Task directions: Could you reproduce all of the records exactly?

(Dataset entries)
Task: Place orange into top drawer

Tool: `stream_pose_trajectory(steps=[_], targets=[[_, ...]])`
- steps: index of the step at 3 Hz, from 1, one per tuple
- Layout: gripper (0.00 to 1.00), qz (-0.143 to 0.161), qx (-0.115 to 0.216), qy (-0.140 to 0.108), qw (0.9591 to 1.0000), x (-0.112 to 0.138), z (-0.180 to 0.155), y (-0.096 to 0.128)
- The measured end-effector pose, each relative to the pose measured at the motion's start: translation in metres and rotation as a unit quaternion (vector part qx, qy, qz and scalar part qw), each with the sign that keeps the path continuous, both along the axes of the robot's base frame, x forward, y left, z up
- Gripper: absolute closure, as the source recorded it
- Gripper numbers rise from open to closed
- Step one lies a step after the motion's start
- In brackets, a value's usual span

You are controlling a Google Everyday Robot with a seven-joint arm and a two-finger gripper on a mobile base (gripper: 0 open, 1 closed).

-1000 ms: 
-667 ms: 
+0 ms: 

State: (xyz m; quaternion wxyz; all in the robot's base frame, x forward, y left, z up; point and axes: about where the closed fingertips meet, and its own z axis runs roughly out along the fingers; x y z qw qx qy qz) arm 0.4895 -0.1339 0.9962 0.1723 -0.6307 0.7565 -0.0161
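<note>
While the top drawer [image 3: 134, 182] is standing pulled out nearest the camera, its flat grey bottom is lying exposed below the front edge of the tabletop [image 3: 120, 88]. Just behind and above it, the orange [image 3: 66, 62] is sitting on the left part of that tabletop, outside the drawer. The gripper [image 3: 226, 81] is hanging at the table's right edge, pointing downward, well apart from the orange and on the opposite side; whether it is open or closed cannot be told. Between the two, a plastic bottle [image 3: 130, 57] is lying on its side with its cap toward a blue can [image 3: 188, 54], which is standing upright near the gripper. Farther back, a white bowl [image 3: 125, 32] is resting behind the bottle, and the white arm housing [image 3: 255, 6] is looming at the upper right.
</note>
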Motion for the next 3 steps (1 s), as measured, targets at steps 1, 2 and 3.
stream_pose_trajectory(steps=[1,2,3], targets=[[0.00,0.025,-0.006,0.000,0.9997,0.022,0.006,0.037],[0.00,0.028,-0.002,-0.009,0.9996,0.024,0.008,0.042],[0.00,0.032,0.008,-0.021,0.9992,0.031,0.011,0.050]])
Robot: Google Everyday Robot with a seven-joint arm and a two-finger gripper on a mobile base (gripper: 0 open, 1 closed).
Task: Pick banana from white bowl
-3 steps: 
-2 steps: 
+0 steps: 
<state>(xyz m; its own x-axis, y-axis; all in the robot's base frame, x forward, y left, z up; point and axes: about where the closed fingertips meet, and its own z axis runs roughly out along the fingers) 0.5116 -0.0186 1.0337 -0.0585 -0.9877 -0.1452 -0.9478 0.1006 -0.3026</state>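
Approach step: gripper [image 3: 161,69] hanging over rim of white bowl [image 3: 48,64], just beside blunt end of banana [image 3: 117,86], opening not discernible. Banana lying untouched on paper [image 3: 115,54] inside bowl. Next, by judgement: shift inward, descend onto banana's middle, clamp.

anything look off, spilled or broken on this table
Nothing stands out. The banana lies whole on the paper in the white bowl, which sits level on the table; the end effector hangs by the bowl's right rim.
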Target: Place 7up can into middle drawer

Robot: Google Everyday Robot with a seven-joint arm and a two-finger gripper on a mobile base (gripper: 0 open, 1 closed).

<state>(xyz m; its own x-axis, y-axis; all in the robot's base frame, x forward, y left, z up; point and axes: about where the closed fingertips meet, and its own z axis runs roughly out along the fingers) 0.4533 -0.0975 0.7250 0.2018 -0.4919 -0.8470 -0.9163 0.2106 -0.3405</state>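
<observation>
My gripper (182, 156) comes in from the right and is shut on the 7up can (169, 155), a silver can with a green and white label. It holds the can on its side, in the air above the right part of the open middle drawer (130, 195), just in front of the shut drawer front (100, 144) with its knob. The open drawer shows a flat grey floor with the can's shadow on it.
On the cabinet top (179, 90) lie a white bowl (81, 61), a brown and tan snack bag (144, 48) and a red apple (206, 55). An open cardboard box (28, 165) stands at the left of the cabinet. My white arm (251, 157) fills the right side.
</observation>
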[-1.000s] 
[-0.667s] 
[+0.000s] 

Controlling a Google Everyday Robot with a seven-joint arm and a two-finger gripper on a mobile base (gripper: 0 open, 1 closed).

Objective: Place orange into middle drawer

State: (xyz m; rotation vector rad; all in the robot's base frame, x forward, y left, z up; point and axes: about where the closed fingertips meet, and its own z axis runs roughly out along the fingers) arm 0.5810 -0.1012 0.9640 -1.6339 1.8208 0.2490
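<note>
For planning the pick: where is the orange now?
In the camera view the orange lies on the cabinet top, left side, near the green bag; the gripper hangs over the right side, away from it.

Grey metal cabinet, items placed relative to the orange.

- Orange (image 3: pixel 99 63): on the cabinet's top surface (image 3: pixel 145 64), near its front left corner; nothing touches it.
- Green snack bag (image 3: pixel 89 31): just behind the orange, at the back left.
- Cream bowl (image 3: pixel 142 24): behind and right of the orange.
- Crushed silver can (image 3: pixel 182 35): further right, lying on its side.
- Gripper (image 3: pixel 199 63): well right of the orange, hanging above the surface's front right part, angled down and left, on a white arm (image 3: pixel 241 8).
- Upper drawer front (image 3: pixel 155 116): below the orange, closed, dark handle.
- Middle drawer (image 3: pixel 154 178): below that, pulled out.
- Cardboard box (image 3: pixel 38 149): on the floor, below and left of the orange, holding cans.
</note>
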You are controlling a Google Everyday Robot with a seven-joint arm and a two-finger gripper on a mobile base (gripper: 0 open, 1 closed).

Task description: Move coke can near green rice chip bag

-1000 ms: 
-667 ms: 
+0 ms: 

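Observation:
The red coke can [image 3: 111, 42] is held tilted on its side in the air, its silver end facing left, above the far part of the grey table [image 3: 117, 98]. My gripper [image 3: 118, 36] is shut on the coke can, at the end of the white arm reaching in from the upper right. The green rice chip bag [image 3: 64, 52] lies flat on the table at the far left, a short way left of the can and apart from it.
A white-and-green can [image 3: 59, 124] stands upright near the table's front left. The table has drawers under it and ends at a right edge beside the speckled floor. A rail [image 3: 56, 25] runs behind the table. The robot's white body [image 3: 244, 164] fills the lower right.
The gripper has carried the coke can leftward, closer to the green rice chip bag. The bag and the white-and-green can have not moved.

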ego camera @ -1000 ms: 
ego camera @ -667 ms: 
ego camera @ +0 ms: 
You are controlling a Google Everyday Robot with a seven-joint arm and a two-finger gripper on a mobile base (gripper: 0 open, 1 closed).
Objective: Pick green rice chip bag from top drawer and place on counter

Response below:
Task: Place orange into top drawer

Tool: `stream_pose_trajectory(steps=[_], targets=[[_, ...]])`
- steps: index of the step at 3 Hz, from 1, one per tuple
- Layout: gripper (0.00 to 1.00), qz (-0.143 to 0.161), qx (-0.115 to 0.216), qy (-0.140 to 0.108), qw (0.9591 to 1.0000), x (-0.112 to 0.138), z (-0.180 to 0.155), y (-0.096 to 0.128)
- The measured end-effector pose, each relative to the pose measured at the motion's start: translation in metres and rotation as a unit quaternion (vector part qx, qy, qz and scalar part qw), each with the sign that keeps the path continuous, both along the axes of the robot's base frame, x forward, y left, z up
- Gripper: absolute closure, as the source recorded it
- Gripper numbers rise from open to closed
- Step one lies a step after the motion's start
- In brackets, a value's usual span

You are controlling a Google Everyday Robot with a seven-joint arm and a two-finger gripper on a mobile base (gripper: 0 open, 1 closed).

-1000 ms: 
-667 ms: 
+0 ms: 

State: (xyz m; quaternion wxyz; all in the robot's base frame, x forward, y left, z up; point and axes: about where the closed fingertips meet, and its own z axis runs roughly out along the fingers; x y z qw qx qy qz) arm 0.4895 -0.1339 0.9962 0.1723 -0.6307 0.7565 -0.0161
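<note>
While the top drawer [image 3: 134, 182] is standing pulled out nearest the camera, its flat grey bottom is lying exposed below the front edge of the tabletop [image 3: 120, 88]. Just behind and above it, the orange [image 3: 66, 62] is sitting on the left part of that tabletop, outside the drawer. The gripper [image 3: 226, 81] is hanging at the table's right edge, pointing downward, well apart from the orange and on the opposite side; whether it is open or closed cannot be told. Between the two, a plastic bottle [image 3: 130, 57] is lying on its side with its cap toward a blue can [image 3: 188, 54], which is standing upright near the gripper. Farther back, a white bowl [image 3: 125, 32] is resting behind the bottle, and the white arm housing [image 3: 255, 6] is looming at the upper right.
</note>
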Motion for the next 3 steps (1 s), as measured, targets at steps 1, 2 and 3.
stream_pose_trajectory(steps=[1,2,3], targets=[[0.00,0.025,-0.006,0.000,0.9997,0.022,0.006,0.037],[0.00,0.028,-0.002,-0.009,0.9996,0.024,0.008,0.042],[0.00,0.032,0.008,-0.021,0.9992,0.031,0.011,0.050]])
Robot: Google Everyday Robot with a seven-joint arm and a two-finger gripper on a mobile base (gripper: 0 open, 1 closed).
Task: Pick banana from white bowl
-3 steps: 
-2 steps: 
+0 steps: 
<state>(xyz m; its own x-axis, y-axis; all in the robot's base frame, x forward, y left, z up; point and axes: about where the closed fingertips meet, and its own z axis runs roughly out along the fingers) 0.5116 -0.0186 1.0337 -0.0585 -0.9877 -0.1452 -0.9478 0.1006 -0.3026</state>
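Approach step: gripper [image 3: 161,69] hanging over rim of white bowl [image 3: 48,64], just beside blunt end of banana [image 3: 117,86], opening not discernible. Banana lying untouched on paper [image 3: 115,54] inside bowl. Next, by judgement: shift inward, descend onto banana's middle, clamp.

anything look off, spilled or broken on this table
Nothing stands out. The banana lies whole on the paper in the white bowl, which sits level on the table; the end effector hangs by the bowl's right rim.
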Target: Place 7up can into middle drawer

Robot: Google Everyday Robot with a seven-joint arm and a two-finger gripper on a mobile base (gripper: 0 open, 1 closed).

<state>(xyz m; its own x-axis, y-axis; all in the robot's base frame, x forward, y left, z up; point and axes: about where the closed fingertips meet, and its own z axis runs roughly out along the fingers) 0.4533 -0.0975 0.7250 0.2018 -0.4919 -0.8470 -0.9163 0.2106 -0.3405</state>
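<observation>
My gripper (182, 156) comes in from the right and is shut on the 7up can (169, 155), a silver can with a green and white label. It holds the can on its side, in the air above the right part of the open middle drawer (130, 195), just in front of the shut drawer front (100, 144) with its knob. The open drawer shows a flat grey floor with the can's shadow on it.
On the cabinet top (179, 90) lie a white bowl (81, 61), a brown and tan snack bag (144, 48) and a red apple (206, 55). An open cardboard box (28, 165) stands at the left of the cabinet. My white arm (251, 157) fills the right side.
</observation>
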[-1.000s] 
[-0.667s] 
[+0.000s] 

Controlling a Google Everyday Robot with a seven-joint arm and a two-finger gripper on a mobile base (gripper: 0 open, 1 closed).

Objective: Place orange into middle drawer

State: (xyz m; rotation vector rad; all in the robot's base frame, x forward, y left, z up; point and axes: about where the closed fingertips meet, and its own z axis runs roughly out along the fingers) arm 0.5810 -0.1012 0.9640 -1.6339 1.8208 0.2490
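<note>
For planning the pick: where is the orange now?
In the camera view the orange lies on the cabinet top, left side, near the green bag; the gripper hangs over the right side, away from it.

Grey metal cabinet, items placed relative to the orange.

- Orange (image 3: pixel 99 63): on the cabinet's top surface (image 3: pixel 145 64), near its front left corner; nothing touches it.
- Green snack bag (image 3: pixel 89 31): just behind the orange, at the back left.
- Cream bowl (image 3: pixel 142 24): behind and right of the orange.
- Crushed silver can (image 3: pixel 182 35): further right, lying on its side.
- Gripper (image 3: pixel 199 63): well right of the orange, hanging above the surface's front right part, angled down and left, on a white arm (image 3: pixel 241 8).
- Upper drawer front (image 3: pixel 155 116): below the orange, closed, dark handle.
- Middle drawer (image 3: pixel 154 178): below that, pulled out.
- Cardboard box (image 3: pixel 38 149): on the floor, below and left of the orange, holding cans.
</note>
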You are controlling a Google Everyday Robot with a seven-joint arm and a two-finger gripper on a mobile base (gripper: 0 open, 1 closed).

Task description: Move coke can near green rice chip bag

-1000 ms: 
-667 ms: 
+0 ms: 

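Observation:
The red coke can [image 3: 111, 42] is held tilted on its side in the air, its silver end facing left, above the far part of the grey table [image 3: 117, 98]. My gripper [image 3: 118, 36] is shut on the coke can, at the end of the white arm reaching in from the upper right. The green rice chip bag [image 3: 64, 52] lies flat on the table at the far left, a short way left of the can and apart from it.
A white-and-green can [image 3: 59, 124] stands upright near the table's front left. The table has drawers under it and ends at a right edge beside the speckled floor. A rail [image 3: 56, 25] runs behind the table. The robot's white body [image 3: 244, 164] fills the lower right.
The gripper has carried the coke can leftward, closer to the green rice chip bag. The bag and the white-and-green can have not moved.
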
ego camera @ -1000 ms: 
ego camera @ -667 ms: 
ego camera @ +0 ms: 
You are controlling a Google Everyday Robot with a seven-joint arm and a two-finger gripper on a mobile base (gripper: 0 open, 1 closed).
Objective: Pick green rice chip bag from top drawer and place on counter

There is nothing more to the answer.